Anti-HEV IgM detection by ELISA (Sciensano)

Please fill in entirely the request form from the NRC for all analysis requests. You can download it below.

Pathogen

Hepatitis E Virus (HEV)

Assay description

LOINC Code :14212-5

Details : ELISA performed with a commercial kit : Kit HEV IgM (Wantaï – WE-7196).

Results : 

Qualitative (positive/negative/undetermined).
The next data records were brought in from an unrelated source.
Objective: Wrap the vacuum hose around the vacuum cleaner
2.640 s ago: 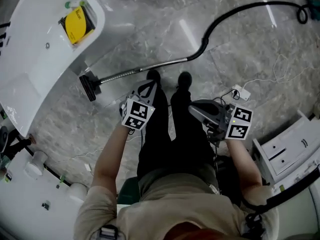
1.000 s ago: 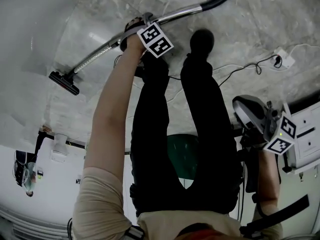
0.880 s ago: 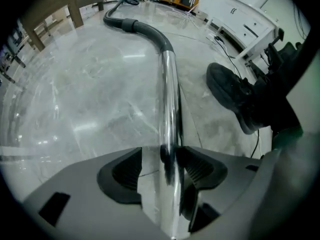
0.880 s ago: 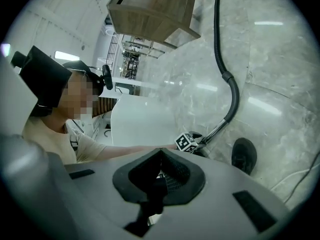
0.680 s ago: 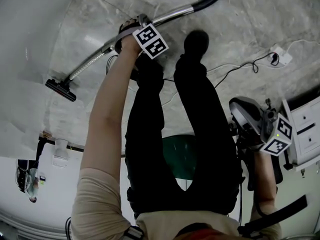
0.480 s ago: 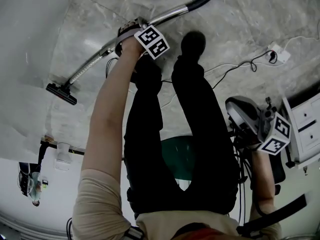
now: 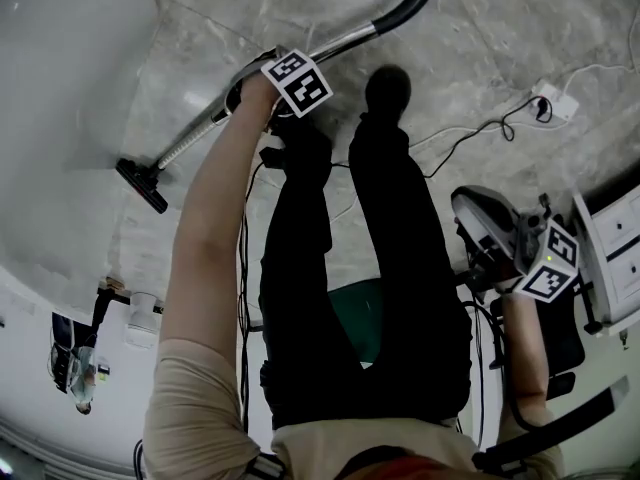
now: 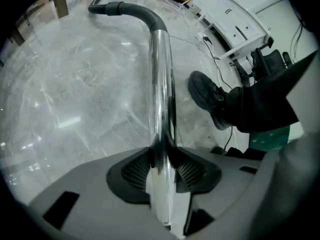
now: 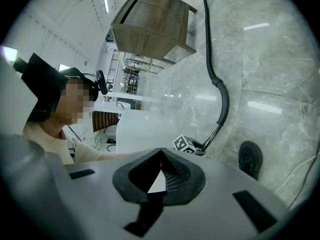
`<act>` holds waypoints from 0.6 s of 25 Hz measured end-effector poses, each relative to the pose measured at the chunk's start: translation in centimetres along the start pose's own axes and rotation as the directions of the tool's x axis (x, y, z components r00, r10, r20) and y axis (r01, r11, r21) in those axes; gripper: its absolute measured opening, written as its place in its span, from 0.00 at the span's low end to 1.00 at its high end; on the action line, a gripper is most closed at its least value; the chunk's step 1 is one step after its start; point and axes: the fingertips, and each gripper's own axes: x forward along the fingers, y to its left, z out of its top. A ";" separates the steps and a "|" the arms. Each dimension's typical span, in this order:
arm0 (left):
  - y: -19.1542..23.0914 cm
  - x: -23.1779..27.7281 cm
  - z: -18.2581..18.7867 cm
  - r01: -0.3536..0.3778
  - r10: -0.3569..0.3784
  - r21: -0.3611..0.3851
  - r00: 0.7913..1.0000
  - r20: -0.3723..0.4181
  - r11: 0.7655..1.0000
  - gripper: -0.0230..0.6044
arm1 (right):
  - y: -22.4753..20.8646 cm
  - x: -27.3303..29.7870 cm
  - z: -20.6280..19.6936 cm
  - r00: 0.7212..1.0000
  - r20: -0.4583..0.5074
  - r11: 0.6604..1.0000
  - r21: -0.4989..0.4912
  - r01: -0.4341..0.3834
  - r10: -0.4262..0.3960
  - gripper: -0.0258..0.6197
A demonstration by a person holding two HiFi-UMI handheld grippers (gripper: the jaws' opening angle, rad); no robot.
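The vacuum's chrome wand (image 7: 335,40) runs from the black floor head (image 7: 140,184) up to the black hose (image 7: 412,0). My left gripper (image 7: 245,90) reaches down to the wand; its jaws have just been closing. In the left gripper view its pads press on both sides of the wand (image 8: 161,84), so the left gripper (image 8: 161,166) is shut on it. The hose (image 8: 125,8) bends away beyond. The vacuum cleaner body (image 7: 482,223) stands at the right. Beside it my right gripper (image 7: 512,260) is shut and holds nothing, as the right gripper view (image 9: 161,156) confirms.
The person's legs and shoes (image 7: 388,86) stand between the wand and the vacuum body. A power strip with cable (image 7: 548,103) lies on the marble floor. A white drawer unit (image 7: 615,238) is at the right, a green stool (image 7: 355,308) behind the legs, a white counter (image 7: 60,58) at the left.
The person bent down and the left gripper reached the wand and closed on it. The wand has tilted and the floor head has shifted right across the floor. The right gripper stayed by the vacuum body.
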 end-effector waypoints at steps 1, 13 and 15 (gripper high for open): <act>-0.2 -0.9 0.0 0.002 -0.002 0.003 1.000 0.003 1.000 0.31 | 0.4 0.1 0.1 1.000 0.006 1.000 0.004 -0.008 0.008 0.04; -5.3 -15.5 4.9 0.062 -0.079 0.121 0.987 0.139 0.991 0.30 | -0.7 -0.6 3.0 0.983 0.151 0.989 0.114 0.092 -0.108 0.04; -6.0 -17.7 5.8 0.061 -0.084 0.139 0.984 0.159 0.988 0.30 | -0.7 -0.7 4.0 0.978 0.158 0.989 0.074 0.129 -0.139 0.05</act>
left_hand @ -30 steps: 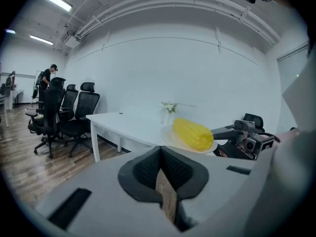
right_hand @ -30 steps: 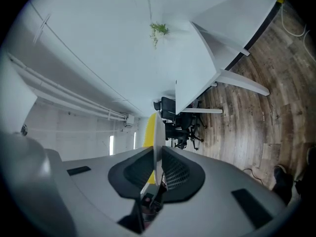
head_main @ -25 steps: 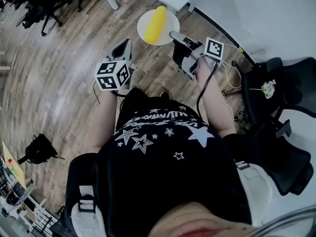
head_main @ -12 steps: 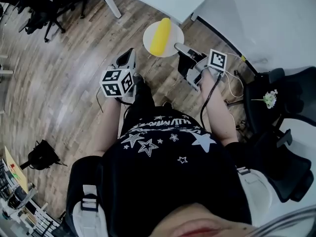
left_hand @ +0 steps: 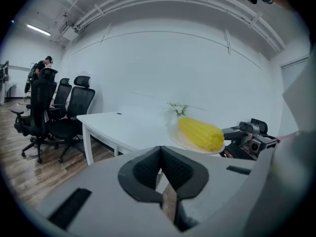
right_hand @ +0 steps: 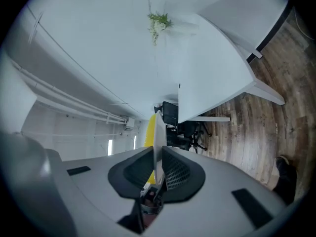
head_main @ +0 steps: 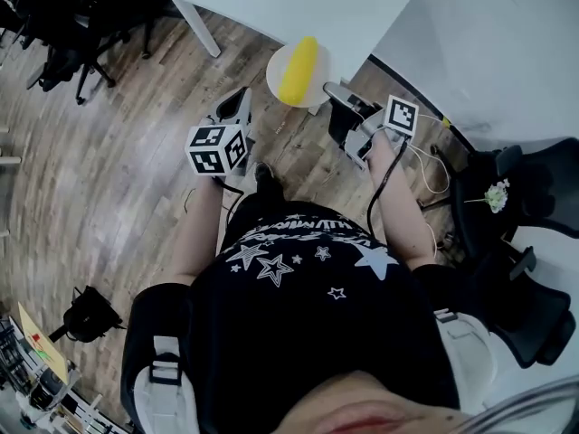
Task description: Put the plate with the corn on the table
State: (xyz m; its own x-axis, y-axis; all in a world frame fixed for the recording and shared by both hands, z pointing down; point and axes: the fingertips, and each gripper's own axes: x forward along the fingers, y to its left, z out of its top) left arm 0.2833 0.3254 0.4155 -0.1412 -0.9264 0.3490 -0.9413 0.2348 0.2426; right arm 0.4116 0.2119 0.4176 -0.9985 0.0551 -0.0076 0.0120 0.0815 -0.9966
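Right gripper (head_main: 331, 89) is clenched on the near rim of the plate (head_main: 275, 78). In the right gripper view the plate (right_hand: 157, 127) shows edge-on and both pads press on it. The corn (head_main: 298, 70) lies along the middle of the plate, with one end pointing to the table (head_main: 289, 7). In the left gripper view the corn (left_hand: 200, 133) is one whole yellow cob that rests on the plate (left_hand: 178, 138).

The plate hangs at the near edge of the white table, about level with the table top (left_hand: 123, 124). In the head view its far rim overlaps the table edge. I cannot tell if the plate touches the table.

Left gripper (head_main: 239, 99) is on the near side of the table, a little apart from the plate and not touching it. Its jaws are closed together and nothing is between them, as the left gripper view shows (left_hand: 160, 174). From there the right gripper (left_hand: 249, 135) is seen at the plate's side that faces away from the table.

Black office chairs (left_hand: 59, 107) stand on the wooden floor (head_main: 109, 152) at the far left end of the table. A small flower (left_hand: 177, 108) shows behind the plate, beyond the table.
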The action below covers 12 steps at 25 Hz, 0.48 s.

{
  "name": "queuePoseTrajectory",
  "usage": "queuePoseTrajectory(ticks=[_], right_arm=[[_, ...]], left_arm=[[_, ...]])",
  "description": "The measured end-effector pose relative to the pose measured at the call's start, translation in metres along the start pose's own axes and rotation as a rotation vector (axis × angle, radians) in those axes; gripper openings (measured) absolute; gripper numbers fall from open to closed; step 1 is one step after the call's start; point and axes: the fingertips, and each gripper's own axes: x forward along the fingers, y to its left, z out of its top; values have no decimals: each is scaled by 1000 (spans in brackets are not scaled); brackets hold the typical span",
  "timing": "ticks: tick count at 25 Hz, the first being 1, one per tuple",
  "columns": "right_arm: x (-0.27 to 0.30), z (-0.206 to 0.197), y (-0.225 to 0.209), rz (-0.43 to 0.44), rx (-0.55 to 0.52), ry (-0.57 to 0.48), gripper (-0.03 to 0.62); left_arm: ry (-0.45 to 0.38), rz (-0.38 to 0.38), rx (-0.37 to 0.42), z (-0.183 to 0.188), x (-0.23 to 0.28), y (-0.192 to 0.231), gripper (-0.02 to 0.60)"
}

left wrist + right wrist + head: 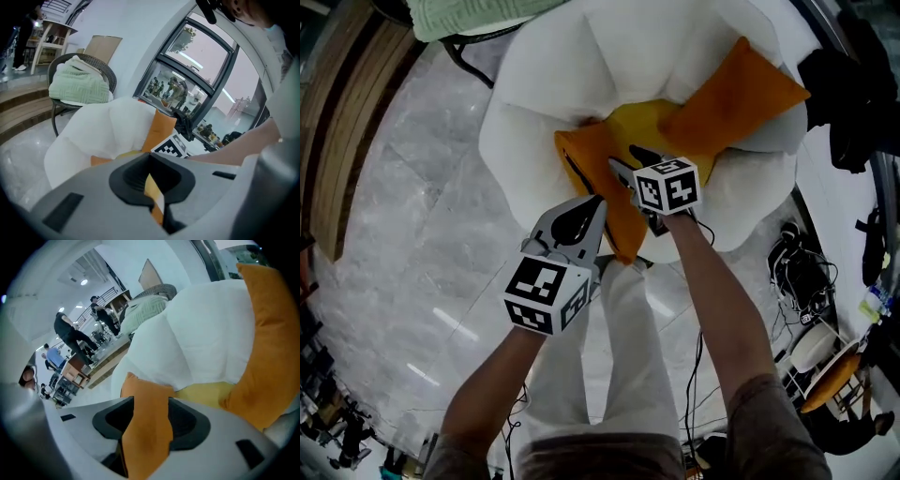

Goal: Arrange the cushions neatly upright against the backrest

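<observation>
Orange cushion [584, 159] lies slumped on the chair [534, 112] (not yet upright), so the left gripper [598, 202] pinches its edge, jaws closed; the right gripper [628, 162] straddles it, jaws spread.

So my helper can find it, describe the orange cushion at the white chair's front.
Find the white puffy chair. Two orange cushions are on it. The front cushion sits at its edge by the person's legs; the rear cushion leans against the backrest.

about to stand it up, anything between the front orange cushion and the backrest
Nothing solid: only the yellow seat pad lies between the front cushion and the backrest; the other cushion already leans at the right.
</observation>
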Motion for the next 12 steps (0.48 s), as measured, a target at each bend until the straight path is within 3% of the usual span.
queuePoseTrajectory(ticks=[5,12], right_arm=[[29,-36,15,61,13,105,227],[58,-50,23,45,41,109,227]], left_arm=[[6,-3,-44,-18,2,12,5],[13,-25,-69,-35,1,19,5]])
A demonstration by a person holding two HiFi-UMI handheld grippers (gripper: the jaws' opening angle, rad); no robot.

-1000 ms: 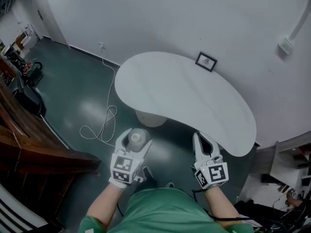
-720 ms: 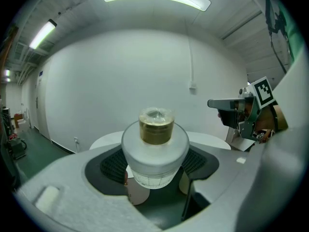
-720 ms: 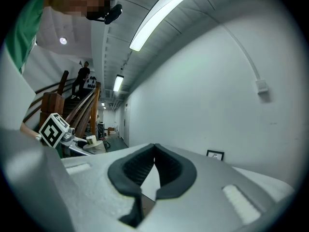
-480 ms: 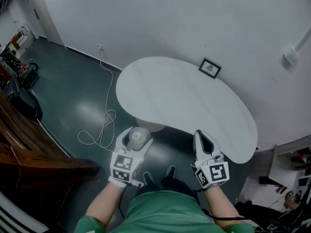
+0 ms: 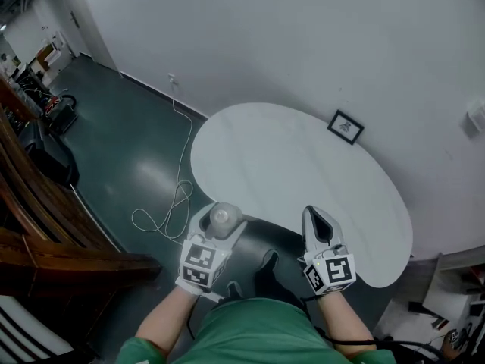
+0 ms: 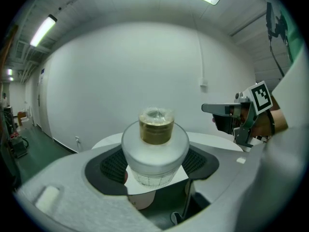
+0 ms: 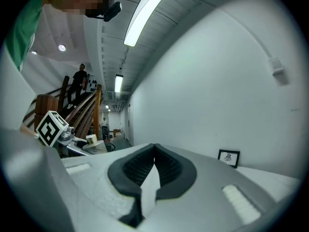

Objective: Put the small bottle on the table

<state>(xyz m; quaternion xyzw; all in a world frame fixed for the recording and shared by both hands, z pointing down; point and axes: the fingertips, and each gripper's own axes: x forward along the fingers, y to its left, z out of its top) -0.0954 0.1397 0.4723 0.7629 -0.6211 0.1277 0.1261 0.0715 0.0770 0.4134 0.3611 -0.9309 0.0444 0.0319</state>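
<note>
Small bottle (image 5: 225, 217) sits upright in the left claw (image 5: 220, 222). In the head view it has drawn closer, from short of the white counter (image 5: 303, 165) to its near edge, so placing looks close. Left gripper view: the pads clamp the bottle's body. Right gripper view: the right claw (image 7: 153, 164) is closed together, empty.

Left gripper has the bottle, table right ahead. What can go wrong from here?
1. The small bottle sits about at the table's near rim; set down here, it might tip off onto the floor.
2. The left gripper holds it by its round body with jaws wide; it may slip or tilt on release.
</note>
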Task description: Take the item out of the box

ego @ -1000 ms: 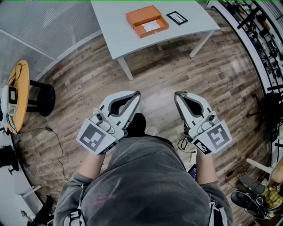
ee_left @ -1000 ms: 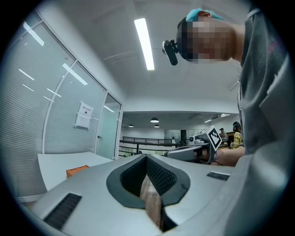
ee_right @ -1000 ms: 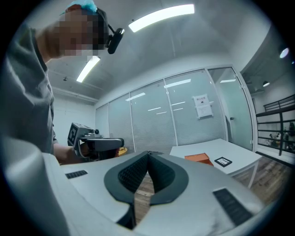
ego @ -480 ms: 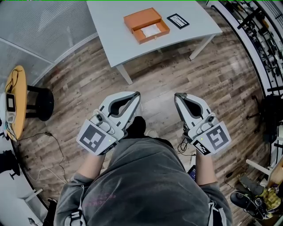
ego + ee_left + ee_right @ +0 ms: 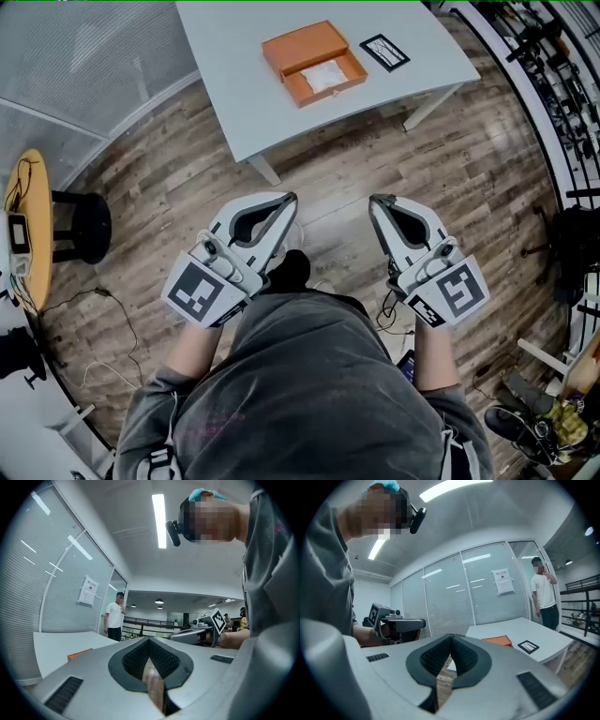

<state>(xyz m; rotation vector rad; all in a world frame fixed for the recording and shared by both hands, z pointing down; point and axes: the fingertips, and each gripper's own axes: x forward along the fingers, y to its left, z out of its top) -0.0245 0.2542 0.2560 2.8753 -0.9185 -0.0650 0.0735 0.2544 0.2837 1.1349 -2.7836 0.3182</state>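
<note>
An orange box (image 5: 313, 62) lies open on the white table (image 5: 234, 84) at the top of the head view, its lid beside a tray that holds a white item (image 5: 325, 75). Both grippers hang over the wooden floor, well short of the table. My left gripper (image 5: 292, 199) is shut with nothing in it, its tips meeting in the left gripper view (image 5: 149, 640). My right gripper (image 5: 374, 201) is also shut and empty (image 5: 451, 636). The box (image 5: 502, 641) shows small and orange beyond the right jaws, and its edge (image 5: 79, 655) shows at the left gripper view's left.
A black-framed card (image 5: 384, 52) lies on the table right of the box. A round yellow stool-table (image 5: 30, 234) with a device stands at the left. Cables trail on the floor (image 5: 103, 319). A person in a white shirt (image 5: 544, 595) stands beyond the table. Racks and clutter line the right side (image 5: 562, 141).
The table and box have slid down and right in the head view as I walked toward them. Both grippers keep the same shut pose side by side.
</note>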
In case of an undetermined result, the collection and the shipment of a second sample is recommended.

Accreditation : 

Accredited assay.

ISO 15189 | Quality and competence in medical laboratories

Aim of the assay 

Detection of anti-HEV IgM by ELISA.

In case of an acute HEV infection, anti-HEV IgM are detectable as soon as ~2 weeks after the infection (preceding thus the onset of symptoms and last for 3 to 12 months (https://www.health.gov.au/diseases/hepatitis-e).

Diagnosis of an active HEV infection in a patient presenting with symptoms of hepatitis.

Criteria 

Patient with symptoms of hepatitis and/or abnormal lab values.

• Either : screening (invoice according to INAMI/RIZIV nomenclature).
• Or : confirmatory (costs taken in charge by the NRC). In this case, the requesting lab must mention their results on the request form.

Instructions related to sample

Type : Serum

Conservatory and shipment conditions : 

Conservation at 4°C before shipment.

Shipment at ambient temperature as soon as possible in a hermetic three layer package.

Requested quantities :

Preferred : 1 ml.

Minimal requirements : 0,5 ml.

Rejected request

Sample with insufficient volume.

Turnaround time

TAT: 7 opening days

Reporting

An analysis report can be sent by regular mail, e-mail, fax ou eHealth Box for each analysis request.